Real World Data, Big Data und Routinedaten im Gesundheitswesen

Mit RWD sind in der Literatur bislang Daten gemeint, die im Gesundheitswesen aus teils von Menschen erstellten, teils automatisierten Datengenerierungen meist „routinemäßig“ im Rahmen von IT-Prozessen entstehen [6]. Man nennt solche Daten auch Sekundär- oder Routinedaten.

Aus den RWD lassen sich mit statistischen Methoden Befunde – Real World Evidenz (RWE) – ableiten, die für die Entscheidungsfindung verschiedener Fragestellungen im Gesundheitswesen relevant sein können. Bei der Ergründung und Nachweisführung von Kausalitäten einzelner therapeutischer Maßnahmen zur Gesundheitsverbesserung hat man bislang in der Medizin mit Blick auf den Goldstandard der randomisiert kontrollierten Studien („randomized controlled trial“, RCT) den RWD eine hinreichende Geeignetheit abgesprochen, auch wenn andere Wissenschaftsdisziplinen wie die Ökonomie über ein statistisches Instrumentarium für kausale Interpretationen von Befunden verfügen [7]. Mittlerweile akzeptieren aber auch Medizin und Epidemiologie zunehmend Routinedaten als zusätzliche Informationsquellen für Entscheidungsfindungen im Gesundheitswesen. Die Routinedaten der GKV qualifizieren sich aufgrund der großen Versichertenbestände einiger Krankenkassen als „Big Data“, d. h. anhand der drei „V“, die für die englischen Begriffe „volume“ (große Datenmengen), „variety“ (hohe Datenvielfalt) und zunehmend auch „velocity“ (hohe Geschwindigkeit der Datengenerierung und -auswertung) stehen [8]. GKV-Routinedaten werden im Folgenden bezüglich möglicher Ansatzpunkte für Präventionsmaßnahmen diskutiert.

Präventionskonzepte und vulnerable Gruppen

Präventionsmaßnahmen lassen sich nach dem zeitlichen Ansatzpunkt in Bezug auf zu verhindernde oder zu verbessernde Krankheiten unterscheiden [9]: Maßnahmen der Primärprävention setzen dabei vor dem Auftreten einer Krankheit an und stellen ein Risikofaktormanagement dar. Beispiele sind etwa Aufklärungskampagnen gegen das Rauchen und schädlichen Alkoholgenuss oder Impfungen gegen das neue Coronavirus SARS-CoV‑2 („severe acute respiratory syndrome coronavirus 2“). Sekundärprävention versucht Krankheiten in einem häufig noch symptomlosen Frühstadium zu erkennen und durch sich anschließende Frühinterventionen zurückzuführen oder einzudämmen. Maßnahmen der Tertiärprävention schließlich versuchen die Situation von Personen mit chronischen Krankheiten zu verbessern, indem sie in Form der Rehabilitation versuchen, eine soziale Teilhabe zu ermöglichen oder Krankheitsprogresse zu verlangsamen.

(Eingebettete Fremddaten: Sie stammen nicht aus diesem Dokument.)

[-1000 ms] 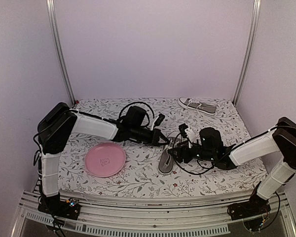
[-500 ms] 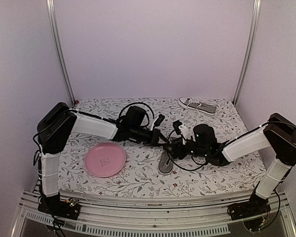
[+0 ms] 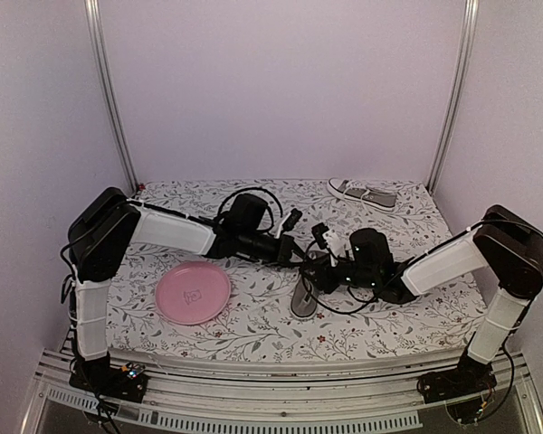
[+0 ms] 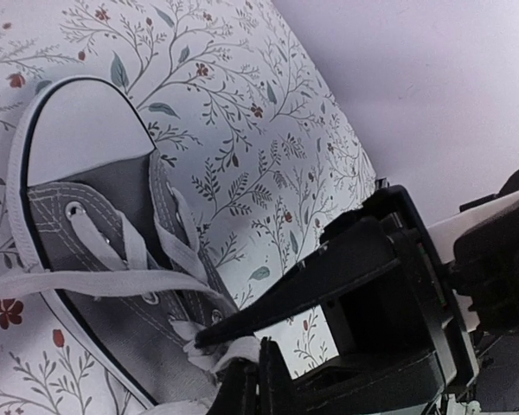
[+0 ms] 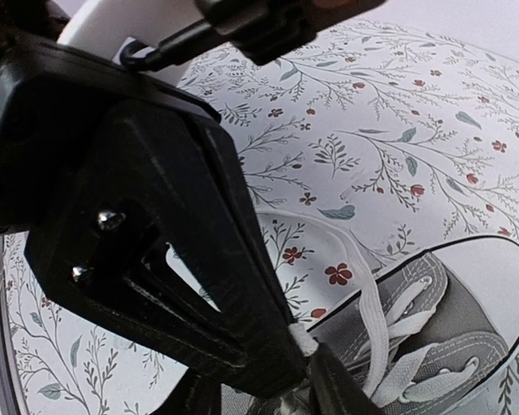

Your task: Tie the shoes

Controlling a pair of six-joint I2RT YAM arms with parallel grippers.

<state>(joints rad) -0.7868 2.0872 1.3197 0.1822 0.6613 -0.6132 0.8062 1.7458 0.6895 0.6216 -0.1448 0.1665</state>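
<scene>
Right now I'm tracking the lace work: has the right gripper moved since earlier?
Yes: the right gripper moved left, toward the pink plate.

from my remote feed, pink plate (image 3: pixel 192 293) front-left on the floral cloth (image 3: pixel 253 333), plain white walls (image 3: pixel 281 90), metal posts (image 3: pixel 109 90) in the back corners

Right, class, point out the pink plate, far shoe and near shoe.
pink plate (image 3: pixel 193 292), top view, its centre.
far shoe (image 3: pixel 364 193), top view, its grey upper.
near shoe (image 4: pixel 82 130), left wrist view, white toe cap.

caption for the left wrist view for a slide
Left gripper pinching a white lace on the grey sneaker, right gripper close alongside.
</scene>
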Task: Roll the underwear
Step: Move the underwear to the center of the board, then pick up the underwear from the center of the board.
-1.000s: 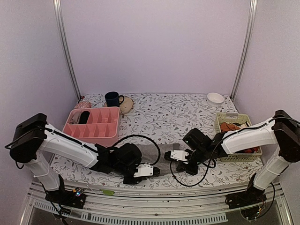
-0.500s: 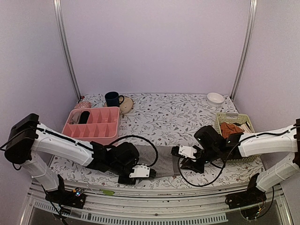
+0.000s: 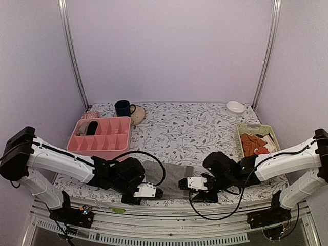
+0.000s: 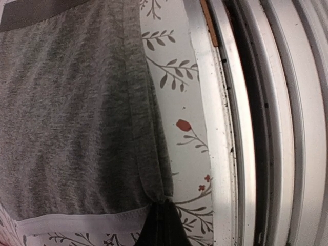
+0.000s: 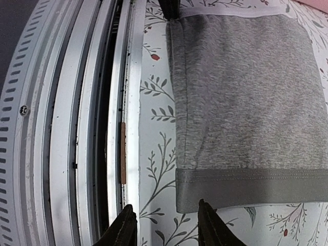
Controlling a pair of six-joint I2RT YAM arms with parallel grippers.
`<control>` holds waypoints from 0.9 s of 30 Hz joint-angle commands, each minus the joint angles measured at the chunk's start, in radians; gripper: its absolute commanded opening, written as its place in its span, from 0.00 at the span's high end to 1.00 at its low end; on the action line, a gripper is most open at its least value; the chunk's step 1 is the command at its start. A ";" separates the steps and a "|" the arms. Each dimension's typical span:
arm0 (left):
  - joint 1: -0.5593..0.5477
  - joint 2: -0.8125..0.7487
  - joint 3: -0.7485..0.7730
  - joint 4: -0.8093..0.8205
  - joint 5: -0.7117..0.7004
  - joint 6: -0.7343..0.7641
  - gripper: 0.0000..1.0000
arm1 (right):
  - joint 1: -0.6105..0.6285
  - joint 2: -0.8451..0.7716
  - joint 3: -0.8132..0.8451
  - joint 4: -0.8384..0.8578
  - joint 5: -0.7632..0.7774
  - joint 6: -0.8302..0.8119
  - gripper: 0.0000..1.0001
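Flowered surface (image 3: pixel 195 128) is carrying everything. Pink divided tray (image 3: pixel 97 150) is sitting far left. Pale basket (image 3: pixel 239 143) is sitting at the right, holding orange garments (image 3: pixel 251 143).

Grey underwear (image 3: pixel 174 173) is lying flat at the near edge of the surface, between the two arms. Its dark waistband (image 5: pixel 256 187) is pointing right and its pale leg hem (image 4: pixel 77 223) left.

Dark mug (image 3: pixel 123 108) and tan teapot (image 3: pixel 137 114) are standing just beyond the tray. White bowl (image 3: pixel 235 107) is sitting in the far right corner.

Left end effector (image 4: pixel 163 225) is pinching the near corner of the hem, fingers closed on the cloth.

Right end effector (image 5: pixel 166 228) is hanging over the near corner of the waistband with fingers moderately apart, gripping nothing; one finger (image 5: pixel 123 225) is over the metal rail, the other over the waistband edge.
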 commanded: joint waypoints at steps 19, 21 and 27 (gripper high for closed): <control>0.018 -0.030 -0.016 -0.001 0.023 0.022 1.00 | 0.055 0.227 0.081 0.054 0.132 -0.033 0.69; 0.021 -0.030 -0.016 0.000 0.024 0.028 1.00 | 0.054 0.225 0.075 0.046 0.147 -0.024 0.75; 0.030 -0.035 -0.013 -0.001 0.027 0.036 1.00 | 0.055 0.233 0.062 0.009 0.130 -0.019 0.89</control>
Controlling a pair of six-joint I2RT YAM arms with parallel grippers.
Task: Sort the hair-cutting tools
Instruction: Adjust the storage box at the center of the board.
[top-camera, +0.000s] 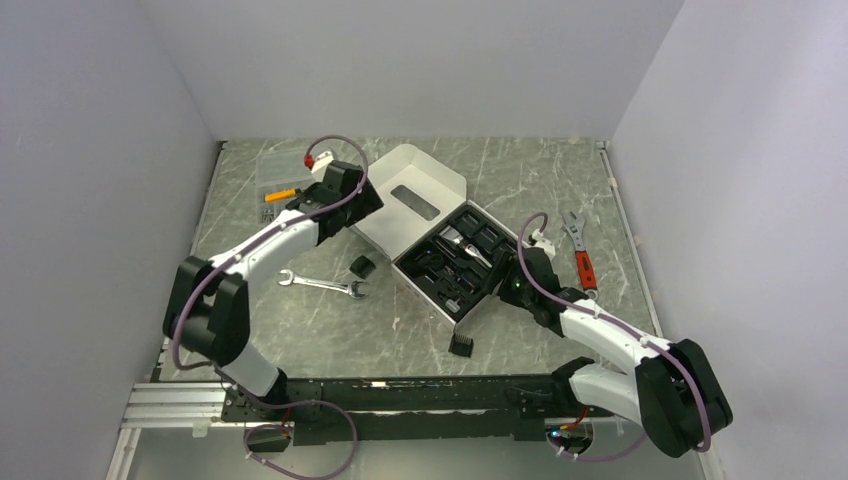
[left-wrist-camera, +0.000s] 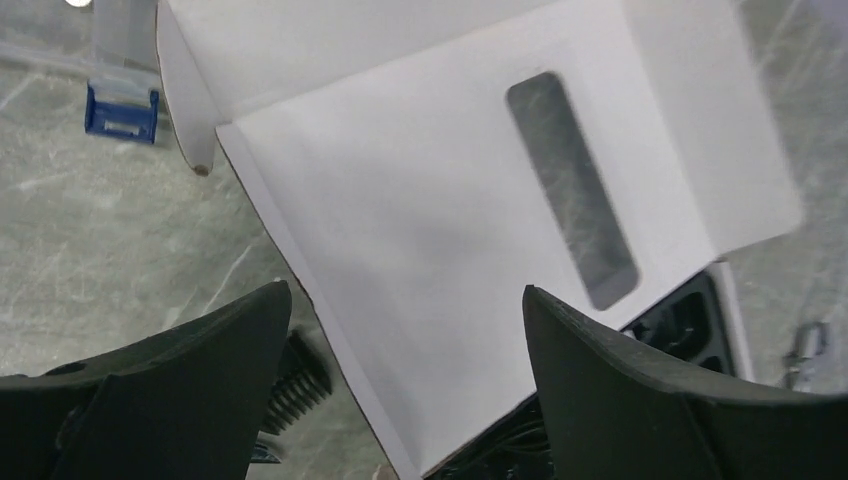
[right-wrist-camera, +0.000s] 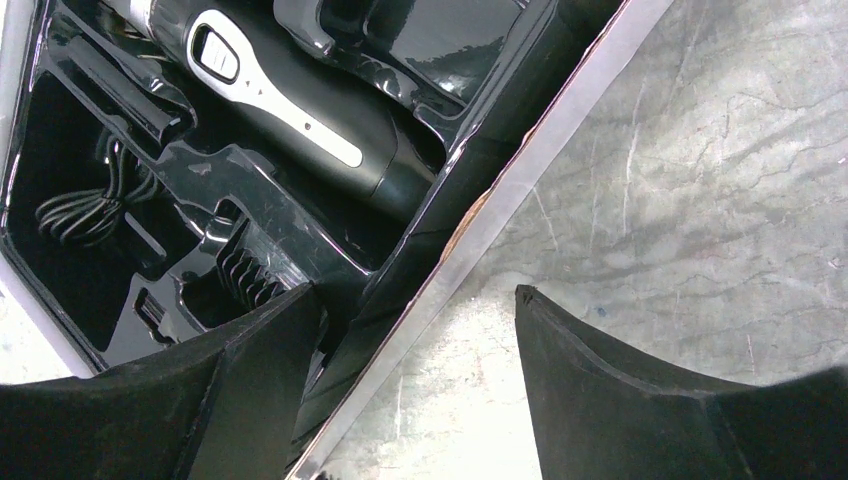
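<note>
The black-and-silver hair clipper (right-wrist-camera: 290, 100) lies in the black tray (top-camera: 440, 278) of an open white box; it also shows in the top view (top-camera: 462, 243). A black comb attachment (right-wrist-camera: 250, 272) sits in a tray slot. Two more comb attachments lie on the table, one left of the box (top-camera: 362, 265), also in the left wrist view (left-wrist-camera: 295, 385), and one in front of it (top-camera: 461, 345). My left gripper (top-camera: 362, 207) is open and empty above the box's white lid (left-wrist-camera: 420, 220). My right gripper (right-wrist-camera: 415, 290) is open and empty, straddling the box's right rim (right-wrist-camera: 480, 230).
A silver open-end wrench (top-camera: 322, 285) lies left of the box. A red-handled adjustable wrench (top-camera: 579, 252) lies to the right. A clear container (top-camera: 272, 180) with an orange item stands at the back left. A coiled black cord (right-wrist-camera: 85, 215) fills one tray slot.
</note>
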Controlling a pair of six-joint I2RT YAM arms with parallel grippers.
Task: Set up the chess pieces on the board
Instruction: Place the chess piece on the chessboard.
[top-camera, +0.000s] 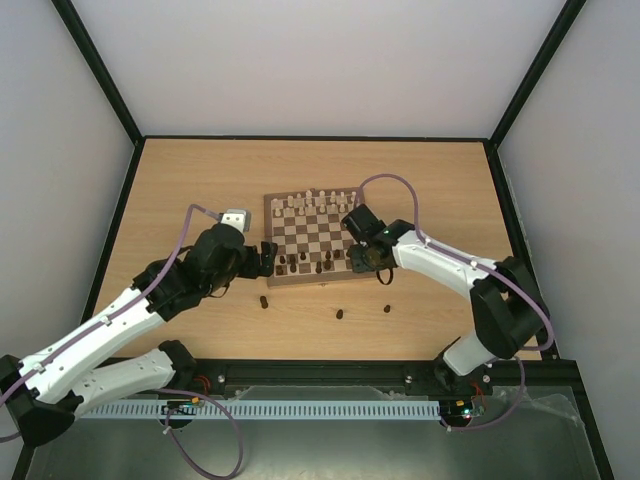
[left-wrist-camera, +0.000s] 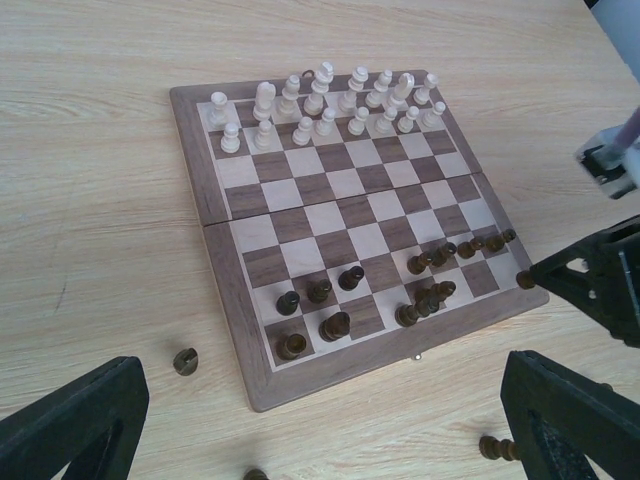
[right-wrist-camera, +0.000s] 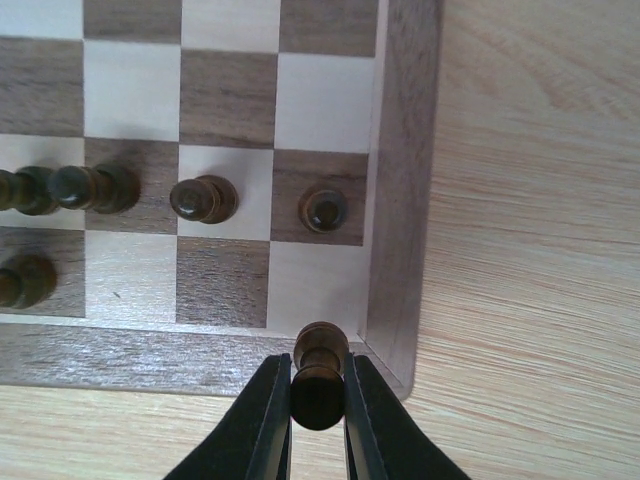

Der Begriff der „vulnerablen Gruppe“ ist zentral für Präventionskonzepte. Er definiert eine Personengruppe mit bestimmten gemeinsamen Eigenschaften oder Merkmalen, die im Vergleich zum Rest der Gesellschaft aufgrund ihrer Eigenschaften nicht adäquat auf gesundheitliche Herausforderungen reagieren kann. Dabei ist entscheidend, dass die Klassifizierung als „vulnerabel“ kontextabhängig ist [10]. So können z. B. auch gesunde Gruppen vulnerabel sein, wenn etwa Sprachbarrieren in Impfkampagnen oder religiöse Ansichten eine adäquate medizinische Versorgung verhindern.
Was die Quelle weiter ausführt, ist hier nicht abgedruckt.